**Goal of the exercise**
Whenever the word "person" turns up in a line of the data below, copy that line.
▼
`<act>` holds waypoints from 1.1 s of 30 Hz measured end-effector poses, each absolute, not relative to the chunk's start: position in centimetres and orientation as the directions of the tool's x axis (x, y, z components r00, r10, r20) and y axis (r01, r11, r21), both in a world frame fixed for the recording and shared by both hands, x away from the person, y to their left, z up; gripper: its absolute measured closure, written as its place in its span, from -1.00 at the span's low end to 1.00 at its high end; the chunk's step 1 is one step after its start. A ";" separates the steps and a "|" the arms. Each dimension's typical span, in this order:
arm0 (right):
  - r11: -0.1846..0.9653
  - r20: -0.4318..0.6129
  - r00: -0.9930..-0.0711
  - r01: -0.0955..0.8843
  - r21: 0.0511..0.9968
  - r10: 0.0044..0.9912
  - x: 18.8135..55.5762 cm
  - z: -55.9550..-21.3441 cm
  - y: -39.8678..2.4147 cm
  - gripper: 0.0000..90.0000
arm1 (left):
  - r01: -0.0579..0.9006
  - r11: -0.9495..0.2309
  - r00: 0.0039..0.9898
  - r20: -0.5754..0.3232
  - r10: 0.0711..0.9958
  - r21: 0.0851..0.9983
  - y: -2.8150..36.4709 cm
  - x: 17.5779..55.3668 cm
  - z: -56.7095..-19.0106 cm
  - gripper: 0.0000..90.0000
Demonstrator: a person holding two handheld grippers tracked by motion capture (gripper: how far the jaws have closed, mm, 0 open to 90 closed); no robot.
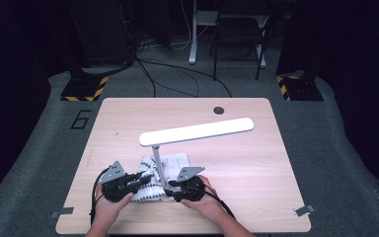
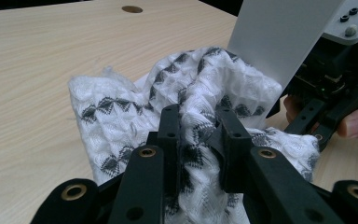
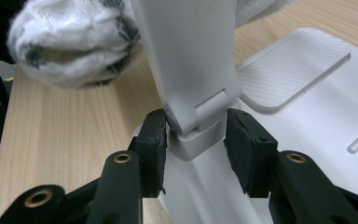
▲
**Reply to the task**
`<act>` holds waypoints from 1.1 s of 30 Hz measured end-effector poses, each absolute, not relative to the chunk's start: position in centimetres and orientation as the directions of the tool's x axis (x, y, z components r00, r10, r20) and y axis (r01, r11, r21), both in a world frame fixed for the recording and shared by both hands, x away from the person, y to their left, z up; gripper: its absolute measured closure, written as its place in its span, from -1.00 at the span's low end to 1.00 at its high end; the chunk's step 1 is one step after its start. A ";" separates the steps and a "|" the arms. Each dimension's typical span, in this order:
Demonstrator: a person holding two handheld grippers tracked by motion capture (gripper: how far the jaws have closed, mm, 0 open to 90 closed); no robot.

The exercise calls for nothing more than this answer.